The building is set out on an unusual triangular grid which generates the hexagonal form. Within the public spaces, the 120 degree angles have the effect of opening up the corridors, creating an ease of movement through a series of partially or wholly enclosed courts and making journeys around the building appear more direct. The project architect, Jack Bonnington, described how the building was arranged to create a continuous flow from one space to the next. In response to the steeply sloping site, he writes:
“It appeared almost a natural solution to form a series of terraces, one leading to another, and follow the same pattern in the building itself with one floor retreating from the previous level”. (Northern Architect, 1975)

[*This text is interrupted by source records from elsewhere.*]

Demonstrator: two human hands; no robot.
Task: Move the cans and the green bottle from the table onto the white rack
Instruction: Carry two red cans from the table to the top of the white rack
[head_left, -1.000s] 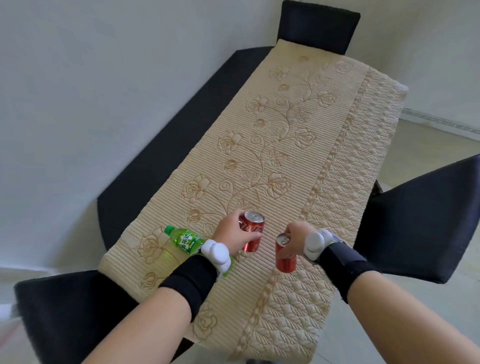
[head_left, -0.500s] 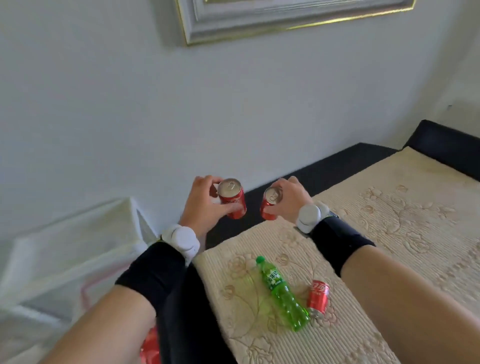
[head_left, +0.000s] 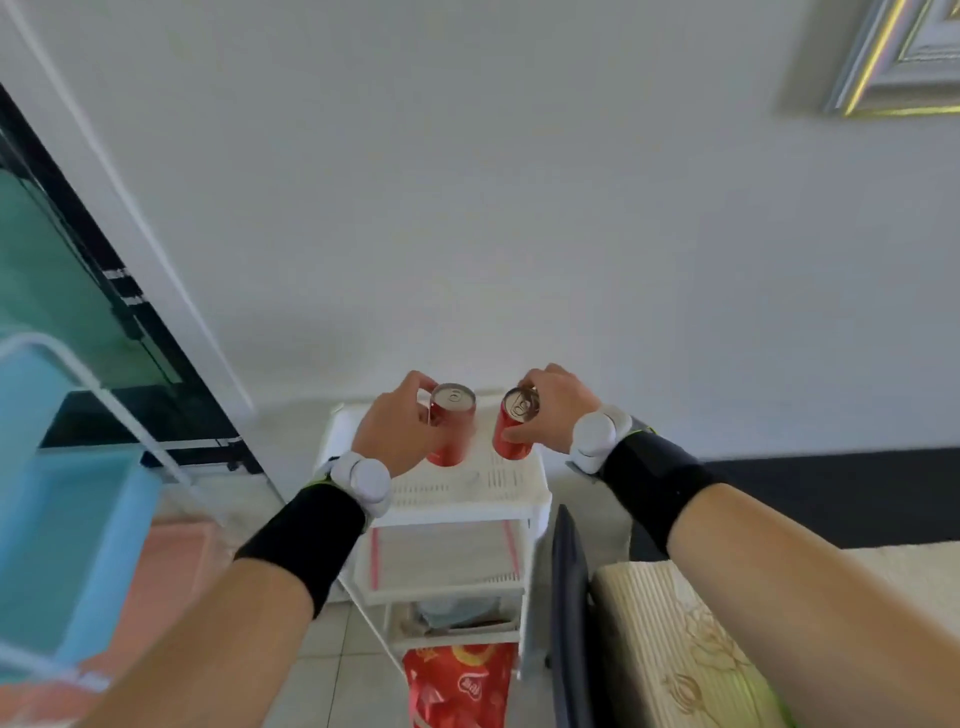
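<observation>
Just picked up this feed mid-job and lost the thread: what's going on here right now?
A person is carrying two red cans to the white rack. The left hand grips one can and the right hand grips the other can, both held upright right over the rack's top shelf. Whether the can bottoms already touch the shelf is hard to tell. The green bottle is not in view, so that part looks undone.

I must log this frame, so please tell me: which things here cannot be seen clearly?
- Can bottoms: left can and right can may touch the white rack; hands cover the contact.
- Green bottle: outside the head view.
- Lower shelf contents: blurred, partly hidden by the shelves above.
- Red bag: cut by the bottom edge.
</observation>
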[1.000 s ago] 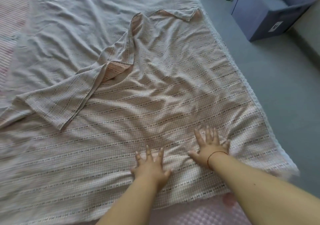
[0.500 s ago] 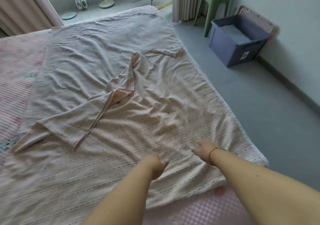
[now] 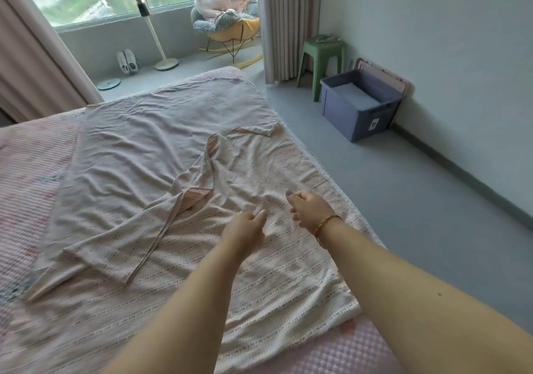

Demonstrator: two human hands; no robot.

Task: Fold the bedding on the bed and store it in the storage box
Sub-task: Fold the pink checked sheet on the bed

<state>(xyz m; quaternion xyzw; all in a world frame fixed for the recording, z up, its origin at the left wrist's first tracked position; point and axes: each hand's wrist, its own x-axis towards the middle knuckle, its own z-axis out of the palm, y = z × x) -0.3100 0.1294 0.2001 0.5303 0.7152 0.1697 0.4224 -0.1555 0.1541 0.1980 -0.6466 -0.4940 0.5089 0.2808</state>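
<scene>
Pink quilted bed (image 3: 34, 172): carries the bedding; serves as the flat folding surface.
Bedding (image 3: 161, 143): thin checked sheet, spread over most of the bed, wrinkled; one long flap turned back over the middle, right edge lying along the bed's side. Judged partly laid out, no finished fold yet.
Storage box (image 3: 359, 108): blue, lid off, on the floor against the wall, well apart from the bed; left open to receive the folded bundle.
Right hand (image 3: 310, 208): above the sheet's right half, fingers loosely curled, pinching nothing visible; contact with the cloth not clear.
Left hand (image 3: 245, 228): just beside the right, likewise loosely curled and holding nothing; judged poised to smooth or gather cloth.
</scene>
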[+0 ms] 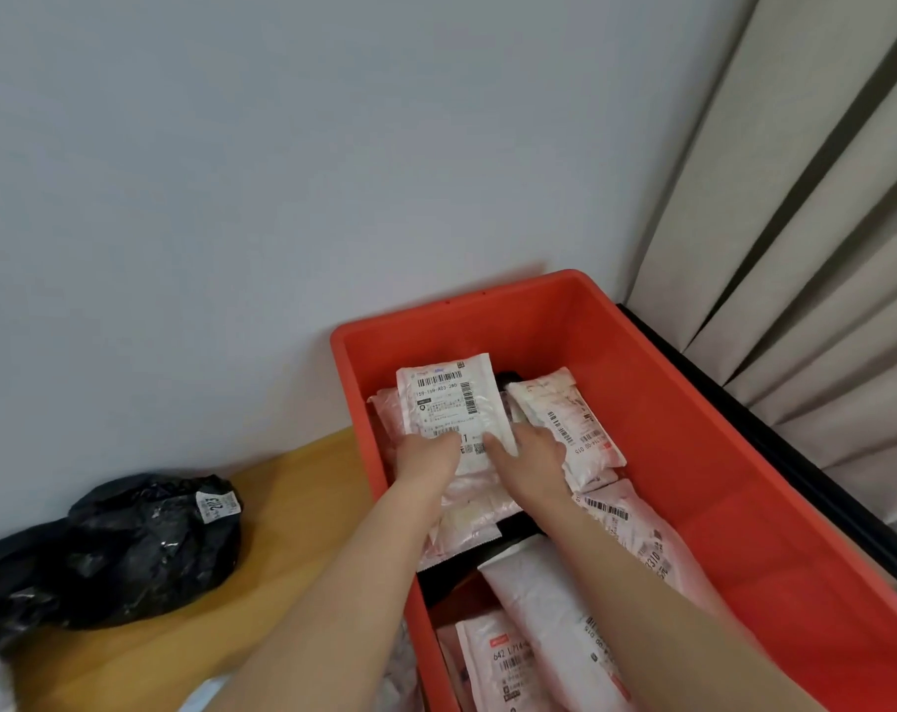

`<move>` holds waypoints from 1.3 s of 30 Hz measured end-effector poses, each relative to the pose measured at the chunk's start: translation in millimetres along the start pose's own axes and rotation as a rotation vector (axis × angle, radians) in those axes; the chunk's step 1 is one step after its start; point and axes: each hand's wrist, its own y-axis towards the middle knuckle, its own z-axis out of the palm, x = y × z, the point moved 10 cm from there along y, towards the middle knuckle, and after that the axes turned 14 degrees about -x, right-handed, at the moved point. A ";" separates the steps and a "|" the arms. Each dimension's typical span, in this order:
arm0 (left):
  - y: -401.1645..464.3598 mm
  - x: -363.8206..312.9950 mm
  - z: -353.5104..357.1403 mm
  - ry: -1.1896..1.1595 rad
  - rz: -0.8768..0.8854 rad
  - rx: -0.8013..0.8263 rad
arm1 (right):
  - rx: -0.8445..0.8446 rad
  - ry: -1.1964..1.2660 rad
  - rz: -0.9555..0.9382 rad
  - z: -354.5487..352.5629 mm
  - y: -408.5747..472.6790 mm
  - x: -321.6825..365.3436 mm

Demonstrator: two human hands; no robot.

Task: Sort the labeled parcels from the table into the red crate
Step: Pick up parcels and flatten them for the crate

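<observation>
A red crate (667,403) stands against the wall and holds several pink and white labeled parcels. Both my hands reach into it. My left hand (426,462) and my right hand (526,454) each grip the near edge of one white labeled parcel (449,398), which stands tilted above the stack at the crate's far end. Another labeled parcel (570,418) lies just to the right of it. More parcels (626,526) fill the near part of the crate.
A wooden table (292,511) lies left of the crate. On it sits a black plastic parcel (153,542) with a small label. Grey curtains (796,249) hang at the right, a pale wall behind.
</observation>
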 end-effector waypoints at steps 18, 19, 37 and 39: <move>-31.8 15.4 46.6 1.110 0.677 0.353 | -0.521 0.064 0.256 -102.4 23.7 -42.7; -30.4 17.2 47.0 1.159 0.687 0.360 | -0.528 -0.032 0.206 -104.7 20.2 -37.8; -46.1 -8.6 58.6 1.047 0.910 0.198 | -0.376 -0.097 -0.087 -86.8 23.3 -31.3; -43.5 1.3 66.3 0.962 0.762 0.326 | -0.431 -0.041 -0.102 -93.4 19.4 -28.6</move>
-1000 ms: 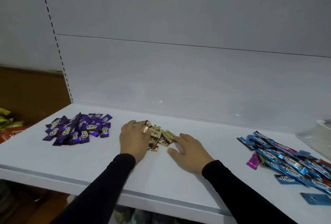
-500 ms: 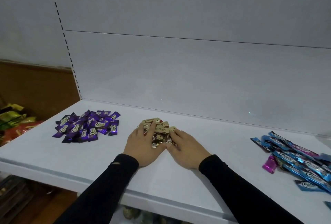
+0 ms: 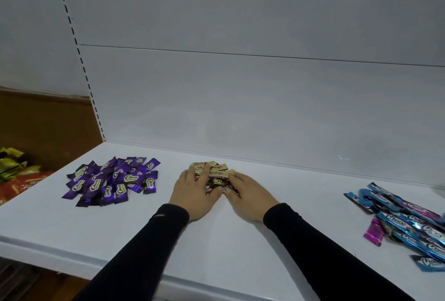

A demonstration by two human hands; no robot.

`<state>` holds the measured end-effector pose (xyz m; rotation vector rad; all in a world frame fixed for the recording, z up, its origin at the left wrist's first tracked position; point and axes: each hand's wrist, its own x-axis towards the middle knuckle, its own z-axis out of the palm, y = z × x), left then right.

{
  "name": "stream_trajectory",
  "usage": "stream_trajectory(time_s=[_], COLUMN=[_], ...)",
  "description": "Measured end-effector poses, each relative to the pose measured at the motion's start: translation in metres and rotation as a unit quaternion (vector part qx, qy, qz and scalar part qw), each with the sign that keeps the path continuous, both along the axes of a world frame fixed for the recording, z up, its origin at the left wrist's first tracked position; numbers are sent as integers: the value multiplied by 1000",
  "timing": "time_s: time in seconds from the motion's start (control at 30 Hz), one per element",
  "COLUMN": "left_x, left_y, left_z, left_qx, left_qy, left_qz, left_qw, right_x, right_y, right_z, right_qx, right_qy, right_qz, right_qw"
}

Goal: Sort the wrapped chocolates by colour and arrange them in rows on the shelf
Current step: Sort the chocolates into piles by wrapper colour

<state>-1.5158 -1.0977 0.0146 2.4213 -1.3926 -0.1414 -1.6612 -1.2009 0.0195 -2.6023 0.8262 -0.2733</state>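
A small heap of gold-wrapped chocolates [image 3: 218,172] lies mid-shelf on the white shelf [image 3: 216,240]. My left hand [image 3: 193,192] lies flat over the heap's left side, fingers stretched across the wrappers. From the right, my right hand [image 3: 248,193] presses its fingertips against the heap. Part of the heap is hidden under both hands. A pile of purple-wrapped chocolates [image 3: 113,180] sits to the left. Long blue-wrapped bars [image 3: 407,223] lie in a loose pile at the right, with one magenta chocolate [image 3: 374,231] beside them.
The grey back panel [image 3: 240,108] rises behind the shelf. Beyond the shelf's left end lie yellow and red snack packets [image 3: 14,173]. Bare shelf surface stretches in front of the hands to the front edge.
My hands have closed in on the gold heap from both sides, bunching it tighter. The camera has shifted a little to the left.
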Motion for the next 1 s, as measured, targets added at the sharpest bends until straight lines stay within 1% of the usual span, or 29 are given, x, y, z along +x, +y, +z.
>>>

A further contrast with Newcastle Civic Centre is in the palette of materials used. In comparison to the expensive and exotic materials used at Newcastle, a modest palette comprising mainly of brown brindled engineering brick was used for both interior and exterior. This not only created continuity between the outside and inside spaces but allowed the building’s distinctive hexagonal form to take centre stage.
Image 1 copyright of Tyne and Wear Archives and Museums
Image 2 licenced under the Creative Commons
Images 3-5 copyright of authors
Images 6-8 copyright of authors (model by Northumbria University)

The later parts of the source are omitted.